- Instructions to follow
Set down exactly, from the records below, the line with "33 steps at" through the line with "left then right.", and nothing else.

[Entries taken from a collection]
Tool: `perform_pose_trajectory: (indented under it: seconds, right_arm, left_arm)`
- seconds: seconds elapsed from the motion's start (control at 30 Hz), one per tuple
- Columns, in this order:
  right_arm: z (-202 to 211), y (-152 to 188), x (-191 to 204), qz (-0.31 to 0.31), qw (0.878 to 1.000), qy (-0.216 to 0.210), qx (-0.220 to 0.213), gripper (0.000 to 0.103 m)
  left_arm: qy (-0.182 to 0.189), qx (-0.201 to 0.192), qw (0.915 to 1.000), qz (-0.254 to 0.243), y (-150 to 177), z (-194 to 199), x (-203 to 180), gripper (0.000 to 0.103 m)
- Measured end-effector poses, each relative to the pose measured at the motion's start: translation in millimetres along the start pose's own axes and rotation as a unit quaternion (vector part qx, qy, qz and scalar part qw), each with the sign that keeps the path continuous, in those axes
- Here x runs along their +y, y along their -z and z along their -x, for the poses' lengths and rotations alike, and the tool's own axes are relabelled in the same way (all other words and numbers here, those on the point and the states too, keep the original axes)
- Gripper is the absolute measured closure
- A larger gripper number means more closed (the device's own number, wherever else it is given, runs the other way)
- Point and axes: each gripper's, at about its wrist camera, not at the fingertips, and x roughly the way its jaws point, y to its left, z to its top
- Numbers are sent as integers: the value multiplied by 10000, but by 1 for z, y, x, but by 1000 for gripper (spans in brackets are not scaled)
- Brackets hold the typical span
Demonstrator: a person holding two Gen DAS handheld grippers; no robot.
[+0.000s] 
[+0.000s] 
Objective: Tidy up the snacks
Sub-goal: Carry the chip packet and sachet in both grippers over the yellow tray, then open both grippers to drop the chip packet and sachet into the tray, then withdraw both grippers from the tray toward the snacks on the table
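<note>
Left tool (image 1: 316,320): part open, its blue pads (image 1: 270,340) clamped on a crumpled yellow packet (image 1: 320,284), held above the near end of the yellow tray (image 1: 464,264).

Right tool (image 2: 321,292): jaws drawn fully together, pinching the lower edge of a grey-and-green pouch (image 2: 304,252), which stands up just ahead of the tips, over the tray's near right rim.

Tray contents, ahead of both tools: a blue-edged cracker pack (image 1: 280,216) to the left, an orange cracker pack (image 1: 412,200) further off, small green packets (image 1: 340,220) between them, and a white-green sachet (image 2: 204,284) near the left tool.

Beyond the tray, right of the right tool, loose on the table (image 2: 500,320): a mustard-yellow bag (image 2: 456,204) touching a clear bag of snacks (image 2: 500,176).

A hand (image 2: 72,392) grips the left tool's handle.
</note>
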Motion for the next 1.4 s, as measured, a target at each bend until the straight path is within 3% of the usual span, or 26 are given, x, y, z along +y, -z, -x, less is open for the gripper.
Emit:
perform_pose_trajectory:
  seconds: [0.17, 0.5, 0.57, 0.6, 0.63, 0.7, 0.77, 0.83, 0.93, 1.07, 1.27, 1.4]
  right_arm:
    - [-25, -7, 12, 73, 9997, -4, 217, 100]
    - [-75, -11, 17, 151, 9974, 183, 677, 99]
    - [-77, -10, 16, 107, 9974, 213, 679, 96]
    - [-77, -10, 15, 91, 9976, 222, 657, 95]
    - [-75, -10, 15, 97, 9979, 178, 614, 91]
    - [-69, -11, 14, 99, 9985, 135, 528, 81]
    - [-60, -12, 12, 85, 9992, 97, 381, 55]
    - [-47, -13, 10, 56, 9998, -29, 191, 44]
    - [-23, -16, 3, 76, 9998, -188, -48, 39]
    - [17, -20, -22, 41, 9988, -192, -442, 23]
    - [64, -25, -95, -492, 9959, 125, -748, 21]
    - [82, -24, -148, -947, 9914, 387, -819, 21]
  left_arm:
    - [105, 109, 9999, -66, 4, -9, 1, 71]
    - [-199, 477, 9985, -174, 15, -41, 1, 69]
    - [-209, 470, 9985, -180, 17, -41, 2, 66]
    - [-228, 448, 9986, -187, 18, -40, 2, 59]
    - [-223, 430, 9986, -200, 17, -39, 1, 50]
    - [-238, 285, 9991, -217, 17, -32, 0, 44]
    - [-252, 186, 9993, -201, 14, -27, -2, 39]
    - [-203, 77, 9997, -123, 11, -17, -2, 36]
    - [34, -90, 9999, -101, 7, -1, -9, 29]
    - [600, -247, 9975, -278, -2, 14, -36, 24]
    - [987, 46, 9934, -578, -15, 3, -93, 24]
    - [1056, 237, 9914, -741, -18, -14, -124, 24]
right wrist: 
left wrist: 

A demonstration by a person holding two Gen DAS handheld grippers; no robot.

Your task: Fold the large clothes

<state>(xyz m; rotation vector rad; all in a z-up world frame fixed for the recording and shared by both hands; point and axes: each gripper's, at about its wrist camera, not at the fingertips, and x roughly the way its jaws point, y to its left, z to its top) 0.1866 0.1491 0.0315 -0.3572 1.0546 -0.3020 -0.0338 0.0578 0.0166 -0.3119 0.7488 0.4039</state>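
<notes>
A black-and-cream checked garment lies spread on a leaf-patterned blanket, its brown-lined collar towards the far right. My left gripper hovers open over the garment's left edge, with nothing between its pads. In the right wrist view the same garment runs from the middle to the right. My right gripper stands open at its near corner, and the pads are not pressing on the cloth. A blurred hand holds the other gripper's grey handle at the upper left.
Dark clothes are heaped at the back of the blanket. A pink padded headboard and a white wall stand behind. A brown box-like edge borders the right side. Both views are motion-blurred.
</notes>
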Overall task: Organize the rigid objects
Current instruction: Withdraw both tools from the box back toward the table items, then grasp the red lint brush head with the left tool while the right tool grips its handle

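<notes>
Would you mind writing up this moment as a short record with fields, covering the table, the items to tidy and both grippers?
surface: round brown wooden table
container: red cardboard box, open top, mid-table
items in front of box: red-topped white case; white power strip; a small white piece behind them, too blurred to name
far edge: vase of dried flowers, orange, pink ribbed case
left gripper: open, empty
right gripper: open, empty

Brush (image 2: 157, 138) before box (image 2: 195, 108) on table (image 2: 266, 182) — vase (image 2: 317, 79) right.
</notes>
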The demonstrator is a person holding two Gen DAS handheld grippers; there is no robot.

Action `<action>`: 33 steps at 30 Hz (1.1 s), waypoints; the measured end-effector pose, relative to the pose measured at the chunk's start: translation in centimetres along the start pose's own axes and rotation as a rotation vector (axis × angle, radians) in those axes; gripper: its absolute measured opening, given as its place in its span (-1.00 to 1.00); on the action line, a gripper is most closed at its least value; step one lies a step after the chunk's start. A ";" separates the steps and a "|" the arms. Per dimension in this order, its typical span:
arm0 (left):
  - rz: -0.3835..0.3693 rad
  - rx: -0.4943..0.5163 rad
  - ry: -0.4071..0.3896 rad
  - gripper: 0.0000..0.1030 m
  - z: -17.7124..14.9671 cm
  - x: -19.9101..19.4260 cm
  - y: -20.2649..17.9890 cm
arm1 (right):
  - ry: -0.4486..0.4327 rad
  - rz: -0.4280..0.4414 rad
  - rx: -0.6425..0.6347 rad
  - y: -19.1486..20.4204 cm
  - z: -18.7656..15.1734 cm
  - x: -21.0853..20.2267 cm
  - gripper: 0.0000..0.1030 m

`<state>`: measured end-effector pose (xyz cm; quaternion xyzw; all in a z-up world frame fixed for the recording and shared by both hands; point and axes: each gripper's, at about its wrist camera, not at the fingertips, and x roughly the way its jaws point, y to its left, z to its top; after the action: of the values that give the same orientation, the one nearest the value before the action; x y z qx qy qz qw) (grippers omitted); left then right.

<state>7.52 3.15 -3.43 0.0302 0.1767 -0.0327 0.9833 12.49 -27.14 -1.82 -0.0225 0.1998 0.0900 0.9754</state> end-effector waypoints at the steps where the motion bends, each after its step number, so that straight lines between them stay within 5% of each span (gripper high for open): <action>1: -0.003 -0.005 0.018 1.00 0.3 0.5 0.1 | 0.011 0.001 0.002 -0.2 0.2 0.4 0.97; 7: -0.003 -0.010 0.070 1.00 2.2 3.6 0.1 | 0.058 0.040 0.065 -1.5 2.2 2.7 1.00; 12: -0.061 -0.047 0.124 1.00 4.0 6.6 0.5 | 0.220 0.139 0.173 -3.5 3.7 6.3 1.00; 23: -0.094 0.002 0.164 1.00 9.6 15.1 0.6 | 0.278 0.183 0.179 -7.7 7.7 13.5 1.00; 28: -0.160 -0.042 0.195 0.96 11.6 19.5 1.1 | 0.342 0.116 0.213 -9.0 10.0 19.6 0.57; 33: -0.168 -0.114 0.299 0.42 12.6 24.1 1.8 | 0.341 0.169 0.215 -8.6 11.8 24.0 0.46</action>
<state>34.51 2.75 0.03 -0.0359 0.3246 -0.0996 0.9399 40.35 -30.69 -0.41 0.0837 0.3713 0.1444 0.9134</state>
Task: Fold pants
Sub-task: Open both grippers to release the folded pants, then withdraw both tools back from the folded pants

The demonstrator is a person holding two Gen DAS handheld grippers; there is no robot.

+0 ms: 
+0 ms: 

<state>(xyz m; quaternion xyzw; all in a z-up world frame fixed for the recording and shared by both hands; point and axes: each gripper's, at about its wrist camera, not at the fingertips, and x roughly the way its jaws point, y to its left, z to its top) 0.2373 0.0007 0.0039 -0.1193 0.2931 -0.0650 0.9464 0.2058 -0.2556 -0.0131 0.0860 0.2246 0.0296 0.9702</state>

- Response below
Action `<action>`: 33 steps at 30 Hz (1.1 s), waypoints; the measured end-effector pose, relative to the pose measured at the chunk's start: translation in centimetres along the start pose's own axes and rotation as a rotation vector (axis × angle, radians) in those axes; gripper: its absolute measured opening, given as its place in its span (-1.00 to 1.00); on the action line, a gripper is most closed at its least value; step one lies a step after the chunk's start. A ";" separates the steps and a "|" the arms. Per dimension in this order, its typical span:
arm0 (left):
  - rz: -0.3835..0.3693 rad
  - rx: -0.4943..0.5163 rad
  - ry: -0.4071..0.3896 rad
  - gripper: 0.0000..0.1030 m
  - z: -17.7124..14.9671 cm
  - x: -19.9101..19.4260 cm
  - y: -20.2649..17.9890 cm
arm1 (right):
  - ry: -0.4486..0.4327 rad
  - rz: -0.4280..0.4414 rad
  - rx: -0.6425..0.6347 rad
  - y: -19.1486..20.4204 cm
  - z: -18.7656..15.1734 cm
  - x: -21.0853..20.2267 cm
  - gripper: 0.0000..0.1030 m

`<state>`: measured end-effector pose (xyz cm; quaternion xyzw; all in a z-up world frame fixed for the recording and shared by both hands; point and axes: each gripper's, at about its wrist camera, not at the fingertips, and x roughly the way its jaws point, y to its left, z to its top; after the action: of the values that give the same orientation, the one nearest the value before the action; x y z qx qy qz qw) (grippers omitted); left then right.

What the exercise asked for is now done.